The Integrated Youth Development Strategy (IYDS), which includes transforming the economy to support young entrepreneurs and create jobs, is in its final drafting process before heading to Cabinet for approval. The document, which was presented to a Parliamentary portfolio committee earlier in June, which is Youth Month, offers some valuable insights following wide-ranging consultations by the National Youth Development Agency (NYDA).
According to NYDA CEO Waseem Carrim, the strategy has five key pillars which include economic transformation, education and skills development, health, social cohesion and an effective youth development machinery. It feeds into the National Youth Policy 2030, which was recently approved by Cabinet.
While there were concerns from members of the Portfolio Committee on Women, Youth and Persons with Disabilities that the latest IYDA report needed more information from youth in rural areas and special needs schools, Carrim said the general consensus was that the youth believed that one of significant barriers to equality was access to data.
“South Africa has some of the highest data costs on the continent. When asked, young people told us because of limited cash they opt to purchase smaller data bundles more often, even if the price per unit is higher than a bulk data bundle purchase,” the latest IYDS draft report reads.
On average, young people said they spent R360 per month on data (with some as much as R1800) for job searches, online applications, social media, research and academic work. And 63% of the respondents did not earn an income. “By lowering, or even removing data costs, young people are more readily able to access information, seek learning and job opportunities and engage with others,” it says.

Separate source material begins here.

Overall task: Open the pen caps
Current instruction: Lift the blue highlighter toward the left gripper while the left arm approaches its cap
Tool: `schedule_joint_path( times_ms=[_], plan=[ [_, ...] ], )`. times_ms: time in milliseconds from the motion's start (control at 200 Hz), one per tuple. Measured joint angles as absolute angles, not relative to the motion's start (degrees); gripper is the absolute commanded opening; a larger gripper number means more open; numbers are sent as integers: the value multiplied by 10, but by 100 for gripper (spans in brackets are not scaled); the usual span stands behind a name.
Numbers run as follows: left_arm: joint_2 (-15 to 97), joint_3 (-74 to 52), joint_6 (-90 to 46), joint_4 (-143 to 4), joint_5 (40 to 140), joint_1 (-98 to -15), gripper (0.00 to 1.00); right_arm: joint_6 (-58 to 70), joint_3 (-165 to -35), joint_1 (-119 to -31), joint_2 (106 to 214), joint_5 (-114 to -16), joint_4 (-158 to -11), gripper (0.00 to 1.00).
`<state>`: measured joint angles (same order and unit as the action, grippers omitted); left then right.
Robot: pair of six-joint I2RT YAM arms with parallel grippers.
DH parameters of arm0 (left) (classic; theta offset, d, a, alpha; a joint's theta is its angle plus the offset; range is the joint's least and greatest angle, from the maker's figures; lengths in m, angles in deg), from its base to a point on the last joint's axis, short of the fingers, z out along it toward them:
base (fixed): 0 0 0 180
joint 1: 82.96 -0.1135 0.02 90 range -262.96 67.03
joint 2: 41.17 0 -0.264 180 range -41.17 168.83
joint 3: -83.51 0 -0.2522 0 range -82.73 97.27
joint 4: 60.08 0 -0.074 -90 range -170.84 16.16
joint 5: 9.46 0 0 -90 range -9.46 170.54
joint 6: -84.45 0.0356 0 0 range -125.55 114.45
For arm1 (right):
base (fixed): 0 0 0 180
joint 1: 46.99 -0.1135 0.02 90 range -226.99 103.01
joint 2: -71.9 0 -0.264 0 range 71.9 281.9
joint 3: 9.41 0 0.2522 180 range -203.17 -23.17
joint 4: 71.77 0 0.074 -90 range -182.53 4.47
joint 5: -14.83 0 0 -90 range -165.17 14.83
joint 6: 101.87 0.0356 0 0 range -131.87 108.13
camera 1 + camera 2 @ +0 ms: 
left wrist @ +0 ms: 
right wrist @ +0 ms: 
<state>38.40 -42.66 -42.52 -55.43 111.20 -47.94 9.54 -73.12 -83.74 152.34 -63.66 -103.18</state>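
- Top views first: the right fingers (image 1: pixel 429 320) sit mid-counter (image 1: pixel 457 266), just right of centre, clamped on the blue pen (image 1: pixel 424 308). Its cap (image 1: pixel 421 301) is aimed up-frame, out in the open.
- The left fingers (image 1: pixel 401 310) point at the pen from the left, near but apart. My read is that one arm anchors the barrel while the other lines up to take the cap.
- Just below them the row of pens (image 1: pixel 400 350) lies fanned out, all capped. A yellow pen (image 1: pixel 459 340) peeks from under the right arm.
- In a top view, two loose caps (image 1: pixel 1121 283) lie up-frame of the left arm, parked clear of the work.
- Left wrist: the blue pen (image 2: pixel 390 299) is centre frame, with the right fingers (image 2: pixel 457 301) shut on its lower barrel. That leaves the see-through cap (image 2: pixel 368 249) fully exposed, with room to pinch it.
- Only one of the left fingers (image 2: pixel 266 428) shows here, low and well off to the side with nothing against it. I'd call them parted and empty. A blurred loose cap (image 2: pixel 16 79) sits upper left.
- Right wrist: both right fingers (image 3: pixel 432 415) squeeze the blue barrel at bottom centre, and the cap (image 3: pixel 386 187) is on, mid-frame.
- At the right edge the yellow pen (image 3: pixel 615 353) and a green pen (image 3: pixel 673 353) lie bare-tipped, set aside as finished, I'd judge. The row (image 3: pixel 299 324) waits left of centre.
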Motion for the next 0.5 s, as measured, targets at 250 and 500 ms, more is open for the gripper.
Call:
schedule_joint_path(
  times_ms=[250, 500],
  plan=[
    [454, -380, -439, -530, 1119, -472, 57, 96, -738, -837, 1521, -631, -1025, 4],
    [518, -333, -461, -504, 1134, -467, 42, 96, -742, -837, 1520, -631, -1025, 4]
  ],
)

“We saw that when we changed our mobi-sites to become data free young people’s online behaviour changed from logging in after midnight every evening when data was cheapest, to more even traffic during the day. Affordable data allows young people to be productive during daytime hours, with additive psychosocial benefits as well as giving them access to online communities amidst physical distancing,” the document reads.
Entrepreneurship
The data reveals that youth participation in entrepreneurship is relatively small. Only 9.2% of South Africans aged between 25 and 34 are involved in entrepreneurial activities, which is less than half of the average in Africa. Also, men are more likely to be entrepreneurs than women in this age group.
“South African township youth are not responding to the full potential of business opportunities in their own communities. Proportionally, immigrants have responded more effectively to employment and business,” the report reads. “Most youth will need to find employment in the informal sector. Yet data on labour force participation indicates that youth are not widely active in self-employed activities or informally employed in micro-enterprises.”
In two townships where the research was conducted, 15% of micro-enterprises were run by people under 30, and a third of them were not South African. In Delft in Cape Town, four out of 10 hair salons and barbers were owned by young people, and 70% were owned by foreign entrepreneurs.
The research says the lifestyle and leisure sectors contain some of the most promising youth startups for South Africans, including internet cafés, producing music at home, and playing at taverns and shebeens. They are also involved in designing flyers and posters, operating gyms, designing and making clothes, and running takeaway shops that sell fast food to late-night revellers.
Formal vs Informal Sector
In the formal sector, the report says that while it is a critical engine for productivity and growth, it cannot provide all the answers to growing jobless numbers. “It will be as critical to keep the formal sector afloat, as it will be to innovate on ideas to support and sustain the informal sector.”
Of the roughly 1.8 million informal SMEs, just less than one-third are led by youth, and slightly more than a third are headed by women. The most common informal sector occupations for men are taxi drivers and motor vehicle mechanics, and for women, they are beauticians and street food vendors.
Another key hindrance is that youngsters, especially those from disadvantaged backgrounds, struggle to help create jobs and that many townships are far from economic nodes. The report says a typical starting point for local economic development is for entry-level entrepreneurs to produce basic goods commonly needed locally, scale-up and access new markets.
“In South Africa, however, local markets for basic consumer goods are typically already taken by large incumbents and it is hard for small-scale startups to compete in relation to the established, mass-produced brands,” the document reads.
It warns that while policy hopes are pinned on small enterprises creating jobs, in the formal sector the country is far from reaching targets. “Therefore, while formal SMEs contribute nearly 98.5% of the number of formal firms in the economy, they only account for 28% of the jobs. Based on international trends, this should be about 60 to 70%,” the NYDA says.
Other reasons for unemployment included nepotism, internships that often do not consider the area in which a person is qualified, and poverty – especially amongst those living in rural areas – who do not have access to facilities, amenities, resources, transport and Wi-Fi.
“Poverty is one consequence of unemployment that most youth find themselves facing and as a result resort to crime,” it warns. Respondents said technical schools needed to be established again to accommodate those who excelled in artisan skills.
Before going to Cabinet, the strategy must be approved by the Minister in the Presidency Responsible for Women, Youth and Persons with Disabilities.